# we're calling it yeti's birthday



## tghsmith (Dec 9, 2010)

its the best guess we could make, his mom kept him and his sister secret till they were about a month old, none off the ladies would sit with him for a pic, but simons cat came for a visit..(had to do it)


----------



## konstargirl (Feb 4, 2011)

Aw! That is so cute.


----------



## Time Bandit (Aug 17, 2010)

Cute pics! I love Simon's Cat in there.  Happy birthday Yeti!
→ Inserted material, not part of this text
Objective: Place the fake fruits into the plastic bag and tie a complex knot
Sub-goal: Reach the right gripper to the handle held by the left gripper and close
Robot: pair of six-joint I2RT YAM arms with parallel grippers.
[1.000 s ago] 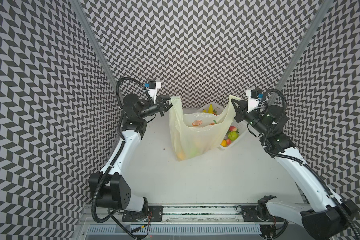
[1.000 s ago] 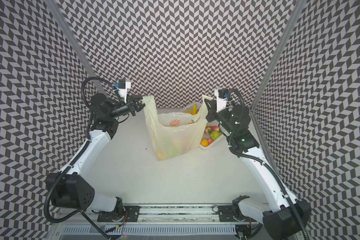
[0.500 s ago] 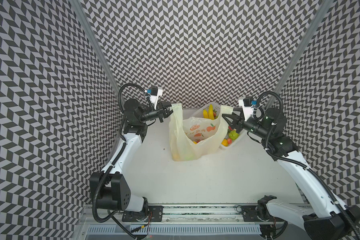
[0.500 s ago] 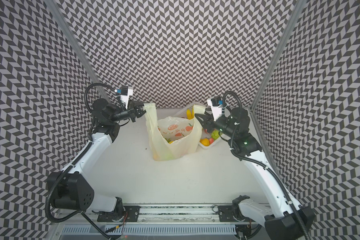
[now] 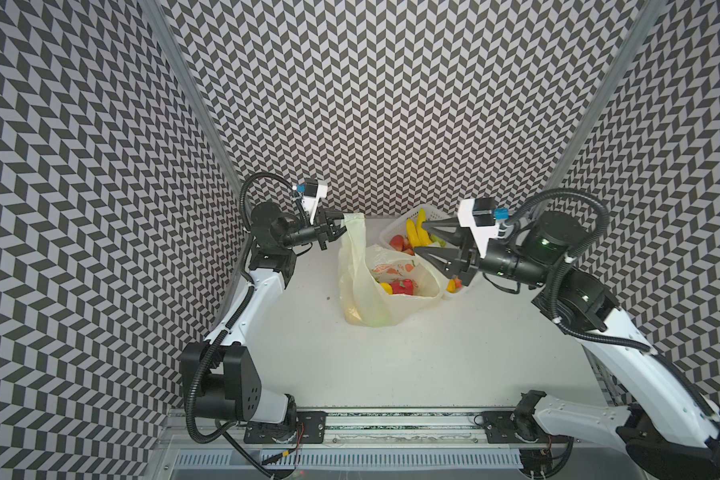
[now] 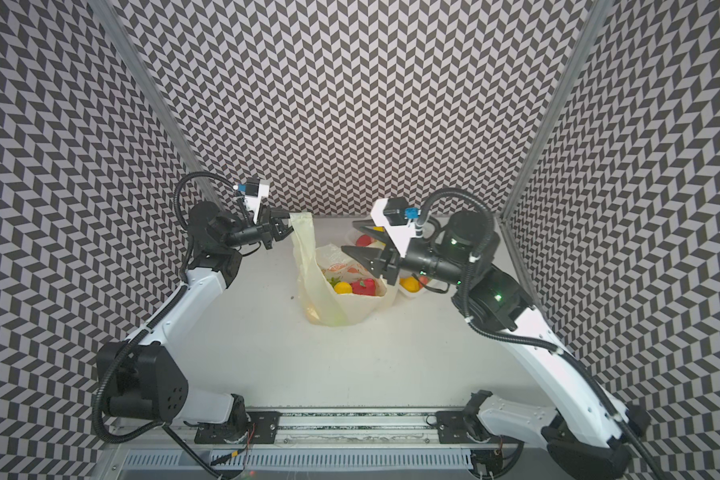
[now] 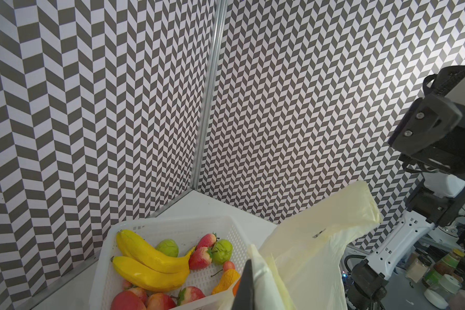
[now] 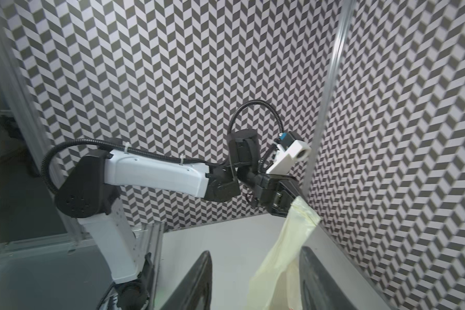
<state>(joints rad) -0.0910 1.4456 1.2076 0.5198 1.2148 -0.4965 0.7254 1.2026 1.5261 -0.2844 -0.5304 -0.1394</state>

How old is he now?


----------



## Rocky_Raccoon (Jun 7, 2011)

Yeti is really cute, and he has really beautiful blue eyes  Happy Birthday, Yeti


----------



## tghsmith (Dec 9, 2010)

he has 6 toes on the fronts(you should see him palm and dribble balls) the rears have 7, so 26 total compared to 18 on a "normal" cat.. (he is way to silly to be normal) 28 would tie the proven record...


----------



## Leanne2112 (Aug 13, 2010)

AW! Happy Birthday Yeti!


----------



## Meezer_lover (Apr 19, 2011)

That's awesome....Happy Birthday, Yeti! (belated now)


----------



## tghsmith (Dec 9, 2010)

its his 1st birthday "I is a kitten no more, is now a cat"


----------



## Time Bandit (Aug 17, 2010)

He is so handsome, extra toes and all.  I still consider a year old a "kitten"...thats probably because Alice is a year and a half, and she's still a kitten at heart, the naughty little girl, heh.


----------



## my5kitties (Sep 13, 2005)

Time Bandit said:


> He is so handsome, extra toes and all.  I still consider a year old a "kitten"...thats probably because Alice is a year and a half, and she's still a kitten at heart, the naughty little girl, heh.


My Star is 6 years old and still acts and looks like a kitten. Well, his face still has that "kitteny" look to it. His body looks like a full grown cat.


----------



## DarkMonkey (May 31, 2011)

They look like the best of friends Yeti is a very cute cat, with a great name to boot!


----------